The first crack occurred in all test units at the segment-to-segment joint due to flexure in the downward loading direction. A similar flexural crack occurred in the bottom slab at the joint location under upward loading. Because of the continuity of the deck, the first flexural crack in the deck of Unit 100INTCIP occurred under downward loading at the construction joint between the cast-in-place deck closure joint and the precast segment. The mild steel reinforcement across the segment-to-segment joint controlled the widths of cracks.

All test units failed under downward loading by compression in the bottom slab. The test units were subjected to negative bending moments and the failure mode was governed by the compressive force capacity of the bottom slab. Fig. 18 shows the onset of compression failure of Unit 100INT under downward loading. Despite the high shearing force transferred at the segment-to-segment joint, no vertical slip was observed between the adjacent precast segments in all test units. The vertical slip was observed only after compression failure of the bottom slab.
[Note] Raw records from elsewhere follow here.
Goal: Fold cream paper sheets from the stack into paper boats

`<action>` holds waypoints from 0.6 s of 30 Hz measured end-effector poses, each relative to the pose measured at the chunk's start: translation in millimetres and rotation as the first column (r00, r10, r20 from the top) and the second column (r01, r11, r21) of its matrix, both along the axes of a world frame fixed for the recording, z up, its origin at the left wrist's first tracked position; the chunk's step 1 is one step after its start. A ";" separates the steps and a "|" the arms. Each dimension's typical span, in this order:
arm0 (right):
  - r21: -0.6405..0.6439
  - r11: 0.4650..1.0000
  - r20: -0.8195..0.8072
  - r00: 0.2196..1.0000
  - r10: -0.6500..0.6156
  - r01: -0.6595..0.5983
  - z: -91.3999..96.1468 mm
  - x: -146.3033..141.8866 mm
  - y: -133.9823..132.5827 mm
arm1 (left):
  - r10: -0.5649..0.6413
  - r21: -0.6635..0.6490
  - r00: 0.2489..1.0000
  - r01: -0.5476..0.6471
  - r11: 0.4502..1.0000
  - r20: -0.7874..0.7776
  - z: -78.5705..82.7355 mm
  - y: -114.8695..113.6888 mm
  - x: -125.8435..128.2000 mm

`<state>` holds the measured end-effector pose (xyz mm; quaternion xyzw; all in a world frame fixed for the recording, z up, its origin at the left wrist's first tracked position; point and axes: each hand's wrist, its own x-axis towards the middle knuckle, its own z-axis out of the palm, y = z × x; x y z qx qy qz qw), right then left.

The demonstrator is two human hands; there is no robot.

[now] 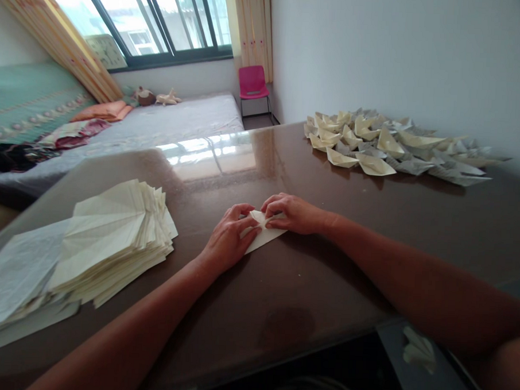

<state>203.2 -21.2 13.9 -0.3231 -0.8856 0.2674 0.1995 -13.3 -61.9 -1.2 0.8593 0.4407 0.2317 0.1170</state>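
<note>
A small cream folded paper piece lies on the glossy brown table in front of me. My left hand presses on its left part, fingers curled over the fold. From the right, my right hand pinches the paper's upper edge with bent fingers. Both hands touch the same sheet.
A thick stack of partly folded cream sheets sits at the left, over a printed sheet. A heap of finished paper boats lies at the far right by the wall. Beyond the table are a bed and a pink chair.
</note>
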 end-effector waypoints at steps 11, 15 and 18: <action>-0.188 0.981 -0.029 0.998 -0.053 0.047 1.2 2.5 3.1 | -0.035 0.083 0.999 0.034 0.996 0.014 -0.8 -5.1 1.0; -0.217 0.974 -0.001 0.998 -0.065 0.063 1.6 2.3 4.1 | 0.002 0.098 1.000 0.000 0.995 -0.011 -2.4 -5.2 1.7; -0.219 0.971 0.030 0.996 -0.088 0.092 2.9 1.1 2.6 | 0.012 0.083 1.000 -0.009 0.997 -0.028 -3.0 -5.6 2.5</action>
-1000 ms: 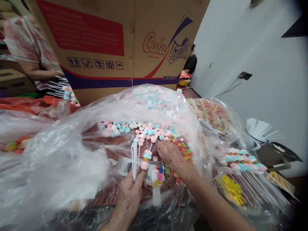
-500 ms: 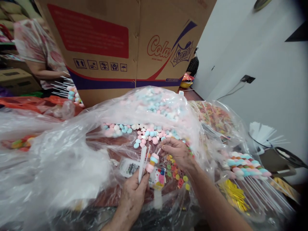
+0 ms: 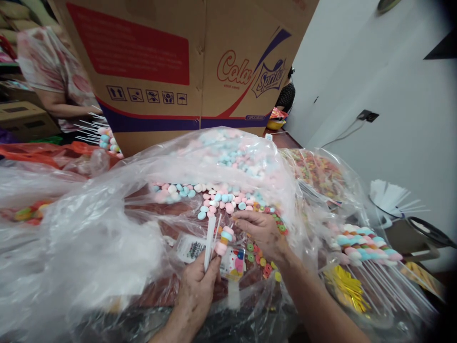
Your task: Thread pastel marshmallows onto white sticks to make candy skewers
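Several thin white sticks (image 3: 210, 240) stand in the grip of my left hand (image 3: 198, 286). That hand also grips a candy skewer (image 3: 225, 236) of pink, blue and orange pieces. My right hand (image 3: 260, 233) is at the skewer's upper end, its thumb and forefinger pinched together by the bare stick tip; whether anything small is between them is hidden. Loose pink, blue and white marshmallows (image 3: 223, 197) spill from a large clear bag (image 3: 228, 136) just beyond my hands. Ring-shaped gummy candies (image 3: 267, 270) lie under and beside my right wrist.
A tall cardboard box (image 3: 153, 52) stands behind the bag. On the right are finished candy skewers (image 3: 369, 243), gold twist ties (image 3: 346, 288) and a bundle of white sticks (image 3: 387, 195). Plastic sheeting (image 3: 89, 247) covers the left side. A person (image 3: 57, 71) is at the far left.
My right hand has shifted slightly left and down, closer to the tip of the skewer. My left hand keeps its hold on the sticks and skewer, almost unmoved.
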The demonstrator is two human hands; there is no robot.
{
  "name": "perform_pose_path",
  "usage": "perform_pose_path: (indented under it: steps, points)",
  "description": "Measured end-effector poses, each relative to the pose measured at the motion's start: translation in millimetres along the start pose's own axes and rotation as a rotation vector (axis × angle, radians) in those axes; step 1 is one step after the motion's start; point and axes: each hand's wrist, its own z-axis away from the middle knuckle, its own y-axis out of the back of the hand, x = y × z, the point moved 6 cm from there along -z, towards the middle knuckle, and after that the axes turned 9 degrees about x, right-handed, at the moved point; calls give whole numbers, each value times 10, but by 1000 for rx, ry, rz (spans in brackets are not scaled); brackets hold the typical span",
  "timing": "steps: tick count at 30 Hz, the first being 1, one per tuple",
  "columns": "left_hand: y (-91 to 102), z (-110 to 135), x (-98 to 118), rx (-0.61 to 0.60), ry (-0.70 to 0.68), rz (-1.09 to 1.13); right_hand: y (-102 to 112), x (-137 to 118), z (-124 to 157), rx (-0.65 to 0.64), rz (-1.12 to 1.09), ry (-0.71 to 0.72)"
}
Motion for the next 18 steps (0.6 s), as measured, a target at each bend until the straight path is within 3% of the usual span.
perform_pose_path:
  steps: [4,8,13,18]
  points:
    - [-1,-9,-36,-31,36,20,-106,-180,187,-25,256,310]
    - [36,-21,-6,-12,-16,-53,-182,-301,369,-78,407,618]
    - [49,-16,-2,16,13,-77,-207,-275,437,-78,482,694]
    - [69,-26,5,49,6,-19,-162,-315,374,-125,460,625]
Fig. 19 shows the history of total applied load versus vertical displacement measured at the tip of the steel nose for Test Units 100INT and 100INTCIP; the variable of these two test units was presence of mild steel reinforcement in the deck across the segment-to-segment joint. The sign convention in Fig. 19 is positive for downward loading and displacement. The yield strength of the deck reinforcing bars crossing the joint in Unit 100INTCIP could be developed. Thus the maximum total downward load of Unit 100INTCIP was 141 kips, compared to a maximum total load of 94 kips in Unit 100INT (see Fig. 19). Fig. 20 is similar to Fig. 19 but it shows the load versus displacement for Units 100INT, 100EXT and 50INT/50EXT with different ratios of internal to external post-tensioning.

Based on the experimental ultimate moment capacity of Unit 100INT, compression failure in the bottom slab of the prototype structure occurs at 1.92 g seismic vertical acceleration (assuming no longitudinal seismic forces). With cast-in-place deck closure joints (Unit 100INTCIP), failure of the prototype structure occurs at 3.91 g seismic vertical acceleration. With 100 percent external post-tensioning, failure of the prototype structure occurs at 1.98 g vertical acceleration. Compression failure of the superstructure bottom slab near the columns can be avoided by increase of slab thickness, or by provision of closed stirrups to confine the bottom slab and increase their compressive capacity.

Fig. 21 shows the envelopes of the hysteresis loops of Fig. 19 and Fig. 20. Fig. 21 confirms findings of Phase I that the ductility and displacement capacity can be significantly increased with 100 percent external post-tensioning. Values of maximum downward displacement reached before failure of Units 100INT, 100INTCIP and 50INT/50EXT were comparable. However, the maximum displacement reached before failure of Unit 50INT/50EXT under upward loading was significantly less than the maximum upward displacements for the other test units (see Fig. 21).

Values of the maximum downward load carrying capacity, Vu, maximum downward displacement before failure, Du, and the permanent residual displacement, Dr, are given in Table 1 for all test units. The residual displacement, Dr, is measured at the reference load level during unloading of the test units after reaching a maximum downward displacement of 4.5 in. The Dr values given in Table 1 indicate that residual displacements can be minimized by use of 100 percent external post-tensioning, which agrees with the findings of Phase I.